Gauge humanity by the way we treat refugees

By the time you read this, there will be a new set of the same old wonky, squabbling overlords in place.

Gauge humanity by the way we treat refugees

Forgive my Russell Brand levels of disillusion. My head is full of a different set of overlords — the ones who just gave the go-ahead for the bulldozing of a shantytown that exists on top of an abandoned rubbish dump a few miles outside the centre of France’s least lovely town. 87 miles from my front door.

When the Calais prefecture told refugees they could settle undisturbed on this rubbish tip, that’s exactly what happened. The people who came were mostly from Syria, Iraq, Afghanistan, Somalia and Eritrea. They were homesick and traumatised, and hoping to reach the UK where many have families. You know the story. The port of Calais became a dystopian fortress of razor wire and riot police, and so the Jungle — as its inhabitants named the scrubby patch of ground on which they pitched their tents — became a bottleneck of tear gas and desperation.

The mayor of Calais, Natacha Bouchart, and the French interior minister, Bernard Cazeneuve, declared there were 800-1,000 people living in the camp. The charities on the ground knew this was nonsense and did a proper census — sure enough, there are 3,455 living in the southern part of the camp alone. The bit the authorities are going to bulldoze.

This includes 445 unaccompanied children — the youngest is a 10 year old boy from Afghanistan. Imagine being him. Ten years old, all alone, homeless on a cold muddy patch of foreign land. The foreign grown-ups about to destroy everything around you.

All winter long, streams of volunteers from Ireland, the UK and Belgium have been over and back, like lines of despairing ants, to the Calais shantytown, ferrying food and building materials.
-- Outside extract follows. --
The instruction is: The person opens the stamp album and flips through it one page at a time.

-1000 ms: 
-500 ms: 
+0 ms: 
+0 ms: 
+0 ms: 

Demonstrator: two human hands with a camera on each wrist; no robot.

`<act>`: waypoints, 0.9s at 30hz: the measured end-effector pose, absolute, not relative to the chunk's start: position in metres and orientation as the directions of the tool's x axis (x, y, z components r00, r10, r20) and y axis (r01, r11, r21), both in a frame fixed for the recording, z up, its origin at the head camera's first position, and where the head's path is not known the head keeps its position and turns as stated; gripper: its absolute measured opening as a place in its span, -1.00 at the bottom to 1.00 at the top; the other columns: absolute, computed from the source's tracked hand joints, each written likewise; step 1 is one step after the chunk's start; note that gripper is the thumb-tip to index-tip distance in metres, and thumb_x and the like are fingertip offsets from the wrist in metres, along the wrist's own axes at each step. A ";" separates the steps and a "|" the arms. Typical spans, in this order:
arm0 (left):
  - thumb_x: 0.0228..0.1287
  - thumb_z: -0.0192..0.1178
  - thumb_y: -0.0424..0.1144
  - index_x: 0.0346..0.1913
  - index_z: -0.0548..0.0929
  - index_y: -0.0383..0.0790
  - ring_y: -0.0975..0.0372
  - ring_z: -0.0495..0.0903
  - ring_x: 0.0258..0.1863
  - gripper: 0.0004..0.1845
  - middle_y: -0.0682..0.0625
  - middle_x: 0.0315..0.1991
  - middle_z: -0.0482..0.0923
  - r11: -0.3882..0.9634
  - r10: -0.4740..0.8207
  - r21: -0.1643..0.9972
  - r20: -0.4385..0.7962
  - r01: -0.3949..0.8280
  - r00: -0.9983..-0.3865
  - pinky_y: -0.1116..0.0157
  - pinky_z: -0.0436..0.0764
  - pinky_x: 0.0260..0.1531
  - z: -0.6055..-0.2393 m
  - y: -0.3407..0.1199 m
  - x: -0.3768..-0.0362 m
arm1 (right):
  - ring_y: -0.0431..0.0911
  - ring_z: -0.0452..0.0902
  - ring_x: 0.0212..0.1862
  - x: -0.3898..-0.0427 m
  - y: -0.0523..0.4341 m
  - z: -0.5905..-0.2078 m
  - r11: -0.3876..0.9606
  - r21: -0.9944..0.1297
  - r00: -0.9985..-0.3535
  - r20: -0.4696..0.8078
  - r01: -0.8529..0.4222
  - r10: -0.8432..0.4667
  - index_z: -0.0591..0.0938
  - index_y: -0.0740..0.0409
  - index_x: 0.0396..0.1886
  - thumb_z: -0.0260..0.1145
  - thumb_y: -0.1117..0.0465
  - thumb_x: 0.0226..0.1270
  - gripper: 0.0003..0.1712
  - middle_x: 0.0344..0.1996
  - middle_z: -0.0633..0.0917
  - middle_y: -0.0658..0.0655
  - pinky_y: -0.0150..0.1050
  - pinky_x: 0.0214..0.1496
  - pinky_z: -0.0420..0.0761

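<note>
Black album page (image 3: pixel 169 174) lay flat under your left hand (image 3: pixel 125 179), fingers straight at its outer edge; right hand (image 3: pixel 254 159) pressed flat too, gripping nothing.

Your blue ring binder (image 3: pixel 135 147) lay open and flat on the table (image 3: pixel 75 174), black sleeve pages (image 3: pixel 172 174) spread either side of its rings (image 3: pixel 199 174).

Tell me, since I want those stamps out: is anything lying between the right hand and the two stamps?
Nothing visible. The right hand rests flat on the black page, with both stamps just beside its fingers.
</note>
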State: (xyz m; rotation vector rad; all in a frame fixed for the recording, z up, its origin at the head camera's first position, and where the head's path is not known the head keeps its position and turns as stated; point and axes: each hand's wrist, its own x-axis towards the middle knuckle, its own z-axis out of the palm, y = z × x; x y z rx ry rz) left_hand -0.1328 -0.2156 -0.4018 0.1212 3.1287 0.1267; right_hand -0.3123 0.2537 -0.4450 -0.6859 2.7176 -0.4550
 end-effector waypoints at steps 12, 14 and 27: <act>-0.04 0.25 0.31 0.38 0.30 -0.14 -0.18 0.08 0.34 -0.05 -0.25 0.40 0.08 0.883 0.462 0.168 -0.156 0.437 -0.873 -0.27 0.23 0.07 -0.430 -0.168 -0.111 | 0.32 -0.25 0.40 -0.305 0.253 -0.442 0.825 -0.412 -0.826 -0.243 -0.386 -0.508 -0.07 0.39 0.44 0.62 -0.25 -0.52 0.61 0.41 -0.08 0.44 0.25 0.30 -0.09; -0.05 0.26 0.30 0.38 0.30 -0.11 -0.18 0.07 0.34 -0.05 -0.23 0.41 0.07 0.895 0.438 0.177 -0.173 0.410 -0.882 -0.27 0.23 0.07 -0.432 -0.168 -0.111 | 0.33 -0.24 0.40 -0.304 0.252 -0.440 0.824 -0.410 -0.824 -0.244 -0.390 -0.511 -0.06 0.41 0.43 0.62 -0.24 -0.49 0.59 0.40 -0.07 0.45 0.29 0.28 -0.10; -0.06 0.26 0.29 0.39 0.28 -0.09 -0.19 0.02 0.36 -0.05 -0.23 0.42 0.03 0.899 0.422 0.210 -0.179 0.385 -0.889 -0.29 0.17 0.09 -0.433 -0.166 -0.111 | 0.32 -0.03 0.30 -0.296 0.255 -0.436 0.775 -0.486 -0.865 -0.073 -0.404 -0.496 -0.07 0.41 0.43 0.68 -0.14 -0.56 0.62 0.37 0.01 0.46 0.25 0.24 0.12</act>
Ultra-basic shelters have been built so people don’t die of hypothermia in their tents. You’ll probably have read about the library (‘Jungle Books’), the women and children’s centre, the medical centre, the kitchens that feed thousands a day — all crowdfunded by ordinary citizens, because nobody else has stepped in. The UN is not here, nor Oxfam or Save The Children. The French government blocked them.

Nobody wants to be in the Jungle. It’s a hellish place, despite the eternal sunshine of the human spirit, and the solidarity of the non-political classes who drive over with van-loads of cobbled-together aid. The Irish solidarity has been amazing. But what now for these war-ravaged, exhausted, vilified, disbelieved Jungle inhabitants? Imagine if there were 445 white kids languishing unaccompanied on a foreign rubbish dump. There would be international outrage.

Instead we are fed all kinds of crap by the media about scroungers and terrorists, to keep us feared up and unresponsive. Austerity — a political term for class war — keeps us cowed and divided enough to scapegoat the most vulnerable, the most desperate. And now, the only bit of normality our nearest refugees have to anything resembling ‘home’ is about to be destroyed. Where is our humanity?